The police operation for these captures was carried out in Lima in the early hours of Wednesday. It was noted that The detainees were part of the Movement for Amnesty and Human Rights (Movadef), accused of being a political wing of Sendero, and other organizations that the authorities say are front bodies of the Maoist group. The Movadef justifies the armed struggle that Sendero has developed, demands the freedom of Abimael Guzman, founder and leader of Sendero, arrested in 1992 and sentenced to life imprisonment, but works in the political arena and not in armed actions. He tried to register as a political party to participate in the elections, but the authorities refused him due to his ties to Sendero. Guzmán has long broken away from the surviving Sendero column and the Movadef, which responds to Guzmán, has no connection with the Sendero armed faction.

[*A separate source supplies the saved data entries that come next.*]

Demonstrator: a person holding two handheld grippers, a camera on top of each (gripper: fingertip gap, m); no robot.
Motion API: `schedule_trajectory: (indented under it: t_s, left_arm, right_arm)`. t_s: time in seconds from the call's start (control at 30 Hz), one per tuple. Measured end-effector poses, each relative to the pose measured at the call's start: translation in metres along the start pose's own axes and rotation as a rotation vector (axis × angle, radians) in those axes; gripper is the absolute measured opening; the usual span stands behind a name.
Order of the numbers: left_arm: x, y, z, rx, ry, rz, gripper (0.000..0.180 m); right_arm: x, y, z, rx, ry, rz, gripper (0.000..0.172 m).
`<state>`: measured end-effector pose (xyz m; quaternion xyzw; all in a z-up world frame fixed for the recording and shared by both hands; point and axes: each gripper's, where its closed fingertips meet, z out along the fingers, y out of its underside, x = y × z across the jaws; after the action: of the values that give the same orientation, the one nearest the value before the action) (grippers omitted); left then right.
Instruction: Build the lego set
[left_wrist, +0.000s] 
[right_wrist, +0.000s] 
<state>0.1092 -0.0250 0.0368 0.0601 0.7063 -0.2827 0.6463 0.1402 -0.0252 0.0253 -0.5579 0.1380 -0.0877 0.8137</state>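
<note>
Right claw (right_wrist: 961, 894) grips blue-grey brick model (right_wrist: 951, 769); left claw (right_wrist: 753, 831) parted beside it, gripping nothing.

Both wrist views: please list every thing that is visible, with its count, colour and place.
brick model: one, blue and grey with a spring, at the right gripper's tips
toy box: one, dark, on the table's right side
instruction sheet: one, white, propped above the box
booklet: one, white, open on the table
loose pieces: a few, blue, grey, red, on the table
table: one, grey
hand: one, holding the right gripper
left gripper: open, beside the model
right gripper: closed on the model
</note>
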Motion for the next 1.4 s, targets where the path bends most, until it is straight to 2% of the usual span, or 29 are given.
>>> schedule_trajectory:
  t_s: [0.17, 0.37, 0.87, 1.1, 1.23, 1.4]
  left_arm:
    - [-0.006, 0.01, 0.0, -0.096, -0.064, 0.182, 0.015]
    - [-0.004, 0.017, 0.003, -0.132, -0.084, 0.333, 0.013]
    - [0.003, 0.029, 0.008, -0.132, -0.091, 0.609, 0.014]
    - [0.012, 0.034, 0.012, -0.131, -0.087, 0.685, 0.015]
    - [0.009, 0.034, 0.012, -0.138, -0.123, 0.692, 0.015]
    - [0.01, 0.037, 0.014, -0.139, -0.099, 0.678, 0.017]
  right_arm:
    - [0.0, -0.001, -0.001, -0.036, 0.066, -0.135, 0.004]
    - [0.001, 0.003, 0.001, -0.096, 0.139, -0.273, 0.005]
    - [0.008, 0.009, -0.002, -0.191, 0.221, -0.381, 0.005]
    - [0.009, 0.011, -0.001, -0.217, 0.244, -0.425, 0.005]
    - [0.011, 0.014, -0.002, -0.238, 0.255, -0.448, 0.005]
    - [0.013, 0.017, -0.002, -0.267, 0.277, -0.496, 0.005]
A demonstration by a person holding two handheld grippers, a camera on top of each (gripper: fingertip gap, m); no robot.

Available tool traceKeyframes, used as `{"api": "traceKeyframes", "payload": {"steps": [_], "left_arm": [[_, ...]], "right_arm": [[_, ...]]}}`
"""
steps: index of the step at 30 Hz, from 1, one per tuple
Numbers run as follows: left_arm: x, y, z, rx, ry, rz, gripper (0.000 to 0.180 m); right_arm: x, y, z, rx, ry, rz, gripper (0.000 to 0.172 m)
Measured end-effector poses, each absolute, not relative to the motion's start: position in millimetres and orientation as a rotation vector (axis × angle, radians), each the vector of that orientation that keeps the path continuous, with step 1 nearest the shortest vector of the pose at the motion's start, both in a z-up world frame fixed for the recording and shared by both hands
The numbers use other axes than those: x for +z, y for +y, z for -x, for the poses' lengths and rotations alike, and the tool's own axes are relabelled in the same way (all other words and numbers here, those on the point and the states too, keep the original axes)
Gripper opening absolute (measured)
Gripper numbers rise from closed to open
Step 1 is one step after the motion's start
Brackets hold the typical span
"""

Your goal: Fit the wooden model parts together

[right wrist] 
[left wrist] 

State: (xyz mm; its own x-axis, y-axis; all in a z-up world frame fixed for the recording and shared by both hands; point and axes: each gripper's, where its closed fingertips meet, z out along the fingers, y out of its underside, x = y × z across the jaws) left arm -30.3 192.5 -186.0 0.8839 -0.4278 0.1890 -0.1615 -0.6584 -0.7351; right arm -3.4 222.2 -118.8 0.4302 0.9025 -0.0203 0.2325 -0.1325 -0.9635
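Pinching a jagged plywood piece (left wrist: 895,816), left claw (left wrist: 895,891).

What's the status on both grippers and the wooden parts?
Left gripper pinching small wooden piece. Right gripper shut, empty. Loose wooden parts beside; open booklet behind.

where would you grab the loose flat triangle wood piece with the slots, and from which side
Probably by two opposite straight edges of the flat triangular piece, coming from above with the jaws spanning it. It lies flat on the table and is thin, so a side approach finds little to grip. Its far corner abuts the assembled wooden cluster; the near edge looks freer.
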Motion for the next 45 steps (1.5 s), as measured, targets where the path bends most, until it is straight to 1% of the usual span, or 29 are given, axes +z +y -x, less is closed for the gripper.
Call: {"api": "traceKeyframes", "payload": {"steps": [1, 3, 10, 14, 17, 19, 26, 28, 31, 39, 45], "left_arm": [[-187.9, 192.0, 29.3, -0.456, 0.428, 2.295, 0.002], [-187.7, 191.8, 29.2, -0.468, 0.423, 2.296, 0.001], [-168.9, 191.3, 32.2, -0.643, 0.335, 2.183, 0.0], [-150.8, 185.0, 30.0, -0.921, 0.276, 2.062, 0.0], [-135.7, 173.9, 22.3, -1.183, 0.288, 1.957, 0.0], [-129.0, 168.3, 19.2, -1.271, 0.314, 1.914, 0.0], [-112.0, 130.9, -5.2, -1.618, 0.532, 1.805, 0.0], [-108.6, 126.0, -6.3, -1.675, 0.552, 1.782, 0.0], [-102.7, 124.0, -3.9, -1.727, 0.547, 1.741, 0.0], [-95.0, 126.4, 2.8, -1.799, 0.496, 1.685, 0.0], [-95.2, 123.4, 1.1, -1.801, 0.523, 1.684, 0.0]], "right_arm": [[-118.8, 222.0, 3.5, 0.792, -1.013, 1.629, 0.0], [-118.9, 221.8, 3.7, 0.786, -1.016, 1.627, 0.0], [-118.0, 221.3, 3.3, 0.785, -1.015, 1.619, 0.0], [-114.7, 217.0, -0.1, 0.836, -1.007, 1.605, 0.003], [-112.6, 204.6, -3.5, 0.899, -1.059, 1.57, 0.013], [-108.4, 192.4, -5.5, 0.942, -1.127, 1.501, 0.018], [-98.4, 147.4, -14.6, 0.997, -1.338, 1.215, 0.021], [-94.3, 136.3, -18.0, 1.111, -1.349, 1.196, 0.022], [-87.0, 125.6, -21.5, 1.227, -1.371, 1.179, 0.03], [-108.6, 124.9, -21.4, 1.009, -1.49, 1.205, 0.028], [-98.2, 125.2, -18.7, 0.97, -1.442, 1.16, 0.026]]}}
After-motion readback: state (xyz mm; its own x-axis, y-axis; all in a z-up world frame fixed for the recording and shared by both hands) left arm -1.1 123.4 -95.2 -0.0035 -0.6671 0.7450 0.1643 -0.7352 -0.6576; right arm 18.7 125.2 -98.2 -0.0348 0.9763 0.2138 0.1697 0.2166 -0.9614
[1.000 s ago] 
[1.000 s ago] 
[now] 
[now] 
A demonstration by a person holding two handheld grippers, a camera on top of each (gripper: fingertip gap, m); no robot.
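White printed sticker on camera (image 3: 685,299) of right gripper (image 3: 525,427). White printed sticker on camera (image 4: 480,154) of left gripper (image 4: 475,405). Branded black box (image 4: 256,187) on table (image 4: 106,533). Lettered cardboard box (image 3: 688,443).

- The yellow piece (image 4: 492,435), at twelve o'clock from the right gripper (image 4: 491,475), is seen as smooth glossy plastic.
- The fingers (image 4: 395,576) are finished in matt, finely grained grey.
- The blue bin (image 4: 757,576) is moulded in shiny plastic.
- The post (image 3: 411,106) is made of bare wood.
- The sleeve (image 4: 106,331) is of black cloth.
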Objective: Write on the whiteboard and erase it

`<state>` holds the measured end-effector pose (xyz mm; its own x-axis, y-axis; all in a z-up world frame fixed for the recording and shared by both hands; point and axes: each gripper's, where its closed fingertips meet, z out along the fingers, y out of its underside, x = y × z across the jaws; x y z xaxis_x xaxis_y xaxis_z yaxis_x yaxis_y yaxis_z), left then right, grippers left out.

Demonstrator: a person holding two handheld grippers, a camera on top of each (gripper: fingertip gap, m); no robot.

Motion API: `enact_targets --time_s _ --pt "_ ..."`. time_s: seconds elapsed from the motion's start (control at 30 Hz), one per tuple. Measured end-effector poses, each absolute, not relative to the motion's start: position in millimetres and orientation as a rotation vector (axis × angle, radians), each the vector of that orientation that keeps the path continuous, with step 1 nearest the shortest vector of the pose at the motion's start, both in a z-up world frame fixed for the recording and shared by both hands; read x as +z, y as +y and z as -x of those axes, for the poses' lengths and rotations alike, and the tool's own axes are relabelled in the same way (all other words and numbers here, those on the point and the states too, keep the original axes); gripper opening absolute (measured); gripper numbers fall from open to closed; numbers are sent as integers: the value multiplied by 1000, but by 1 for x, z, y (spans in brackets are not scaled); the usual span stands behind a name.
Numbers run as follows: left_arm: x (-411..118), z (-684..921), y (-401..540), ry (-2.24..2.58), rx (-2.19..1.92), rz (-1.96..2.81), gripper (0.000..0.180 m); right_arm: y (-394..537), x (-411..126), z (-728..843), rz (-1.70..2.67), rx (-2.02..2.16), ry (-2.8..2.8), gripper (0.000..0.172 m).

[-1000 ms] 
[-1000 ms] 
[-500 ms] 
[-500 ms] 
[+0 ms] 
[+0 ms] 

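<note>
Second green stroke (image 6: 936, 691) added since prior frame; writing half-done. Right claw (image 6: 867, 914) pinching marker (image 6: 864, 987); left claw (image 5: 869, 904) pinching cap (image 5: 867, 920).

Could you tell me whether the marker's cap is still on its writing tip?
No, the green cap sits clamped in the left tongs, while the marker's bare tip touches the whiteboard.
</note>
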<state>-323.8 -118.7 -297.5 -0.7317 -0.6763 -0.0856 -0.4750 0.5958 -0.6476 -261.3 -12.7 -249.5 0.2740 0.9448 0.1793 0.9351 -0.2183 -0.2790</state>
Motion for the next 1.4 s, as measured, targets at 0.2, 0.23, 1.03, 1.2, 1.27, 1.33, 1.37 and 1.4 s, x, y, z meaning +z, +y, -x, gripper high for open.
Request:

A triumphant Vargas, still minister, appeared in front of the cameras to announce these captures. “It is a historic day because, ultimately, this terrorist group was defeated, not only in the military part, but in the political arm which tried to operate clandestinely,” Vargas said. He hoped this announcement could reverse the criticism against him. But the moment of triumph in front of the media did not last long. His situation was already untenable and a few hours later he resigned.

Having been hit by its first political crisis, the newly inaugurated Sagasti government is also facing its first social protests. Agrarian workers block the Panamericana Sur road, some 300 kilometers from Lima, demanding the repeal of an agrarian labor law resulting from the Fujimori dictatorship that favors agro-exporting companies and takes away a series of labor rights from workers and opens doors to exploitation. At the time of writing, the government was negotiating with farmers.